*** PROVIDED DATA ***

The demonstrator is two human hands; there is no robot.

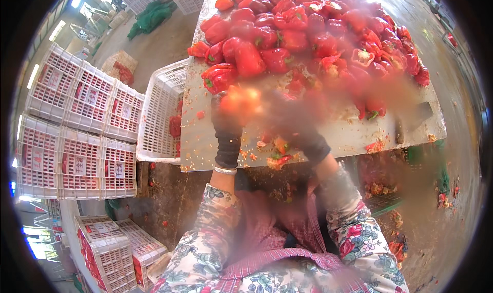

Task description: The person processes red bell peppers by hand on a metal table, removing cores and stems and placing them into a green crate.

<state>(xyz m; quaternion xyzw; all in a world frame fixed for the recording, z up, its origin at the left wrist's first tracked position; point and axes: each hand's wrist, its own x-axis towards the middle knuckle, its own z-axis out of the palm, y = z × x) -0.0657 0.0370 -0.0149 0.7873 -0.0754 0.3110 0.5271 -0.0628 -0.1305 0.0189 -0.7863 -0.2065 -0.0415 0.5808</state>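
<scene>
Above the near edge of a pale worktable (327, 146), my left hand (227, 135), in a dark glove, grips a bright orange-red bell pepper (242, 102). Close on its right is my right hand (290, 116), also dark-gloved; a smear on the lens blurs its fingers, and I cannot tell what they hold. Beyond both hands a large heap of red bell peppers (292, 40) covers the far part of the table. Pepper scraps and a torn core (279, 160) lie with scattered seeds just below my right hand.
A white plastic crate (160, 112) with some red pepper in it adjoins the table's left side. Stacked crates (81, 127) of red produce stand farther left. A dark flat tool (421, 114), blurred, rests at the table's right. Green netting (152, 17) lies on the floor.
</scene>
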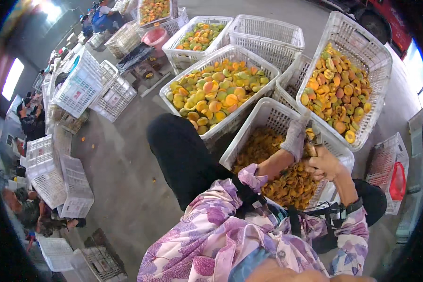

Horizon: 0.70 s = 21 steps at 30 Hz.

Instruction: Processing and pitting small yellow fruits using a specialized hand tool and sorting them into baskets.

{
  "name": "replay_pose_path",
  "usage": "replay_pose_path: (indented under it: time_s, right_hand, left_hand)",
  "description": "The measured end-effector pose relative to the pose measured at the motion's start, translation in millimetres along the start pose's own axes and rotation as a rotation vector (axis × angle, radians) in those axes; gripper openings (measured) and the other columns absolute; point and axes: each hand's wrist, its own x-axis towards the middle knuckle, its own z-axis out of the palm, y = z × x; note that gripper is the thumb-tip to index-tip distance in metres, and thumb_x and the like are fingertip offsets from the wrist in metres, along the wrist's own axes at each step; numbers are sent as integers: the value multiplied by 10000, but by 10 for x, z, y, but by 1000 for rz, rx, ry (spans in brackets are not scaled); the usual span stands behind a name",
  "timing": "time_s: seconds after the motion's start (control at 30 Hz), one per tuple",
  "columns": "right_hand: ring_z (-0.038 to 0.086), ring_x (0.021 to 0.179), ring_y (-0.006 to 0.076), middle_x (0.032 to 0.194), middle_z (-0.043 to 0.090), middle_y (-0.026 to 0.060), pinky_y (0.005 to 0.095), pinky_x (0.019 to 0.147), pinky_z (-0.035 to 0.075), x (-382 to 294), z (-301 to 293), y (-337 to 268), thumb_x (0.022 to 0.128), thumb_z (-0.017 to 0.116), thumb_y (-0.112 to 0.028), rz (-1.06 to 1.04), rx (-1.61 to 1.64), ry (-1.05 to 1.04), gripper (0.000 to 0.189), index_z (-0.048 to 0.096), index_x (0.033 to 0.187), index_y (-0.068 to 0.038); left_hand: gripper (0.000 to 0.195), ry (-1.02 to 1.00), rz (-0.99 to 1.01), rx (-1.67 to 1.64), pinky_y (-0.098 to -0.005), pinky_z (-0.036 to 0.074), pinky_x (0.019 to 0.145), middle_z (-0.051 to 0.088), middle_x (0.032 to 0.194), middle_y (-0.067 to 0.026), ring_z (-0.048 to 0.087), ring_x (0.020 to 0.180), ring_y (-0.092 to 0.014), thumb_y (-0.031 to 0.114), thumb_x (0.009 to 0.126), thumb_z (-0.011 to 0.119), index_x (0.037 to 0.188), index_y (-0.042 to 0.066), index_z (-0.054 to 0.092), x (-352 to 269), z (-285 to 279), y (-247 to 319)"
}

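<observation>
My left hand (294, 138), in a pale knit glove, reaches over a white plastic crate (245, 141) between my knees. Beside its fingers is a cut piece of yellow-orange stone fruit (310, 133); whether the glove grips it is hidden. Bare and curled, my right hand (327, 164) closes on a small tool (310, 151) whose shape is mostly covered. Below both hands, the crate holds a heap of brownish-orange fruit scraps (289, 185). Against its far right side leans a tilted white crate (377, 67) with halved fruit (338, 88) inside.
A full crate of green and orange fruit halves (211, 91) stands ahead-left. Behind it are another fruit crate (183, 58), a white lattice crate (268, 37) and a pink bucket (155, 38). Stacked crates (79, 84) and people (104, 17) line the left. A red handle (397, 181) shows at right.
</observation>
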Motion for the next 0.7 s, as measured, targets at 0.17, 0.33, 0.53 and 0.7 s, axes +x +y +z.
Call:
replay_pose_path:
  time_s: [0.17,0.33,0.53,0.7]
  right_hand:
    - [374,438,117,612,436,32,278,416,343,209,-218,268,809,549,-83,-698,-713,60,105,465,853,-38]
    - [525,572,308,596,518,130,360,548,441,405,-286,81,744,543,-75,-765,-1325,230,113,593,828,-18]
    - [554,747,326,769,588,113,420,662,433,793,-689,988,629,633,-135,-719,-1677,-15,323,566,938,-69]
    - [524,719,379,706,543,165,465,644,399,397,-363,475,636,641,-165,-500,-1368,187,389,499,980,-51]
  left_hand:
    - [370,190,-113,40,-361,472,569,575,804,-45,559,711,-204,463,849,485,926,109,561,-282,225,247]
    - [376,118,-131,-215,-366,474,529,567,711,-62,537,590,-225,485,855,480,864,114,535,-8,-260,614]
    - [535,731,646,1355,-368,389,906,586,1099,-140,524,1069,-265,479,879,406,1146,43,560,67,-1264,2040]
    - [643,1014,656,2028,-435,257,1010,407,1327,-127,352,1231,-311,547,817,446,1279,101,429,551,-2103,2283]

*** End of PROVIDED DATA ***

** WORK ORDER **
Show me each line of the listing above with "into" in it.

** PROBLEM SOLUTION **
Task description: The person processes red bell peppers by hand on a metal table, removing cores and stems and placing them into a green crate.
Instruction: Processing and pitting small yellow fruits using a specialized hand tool and sorting them into baskets.

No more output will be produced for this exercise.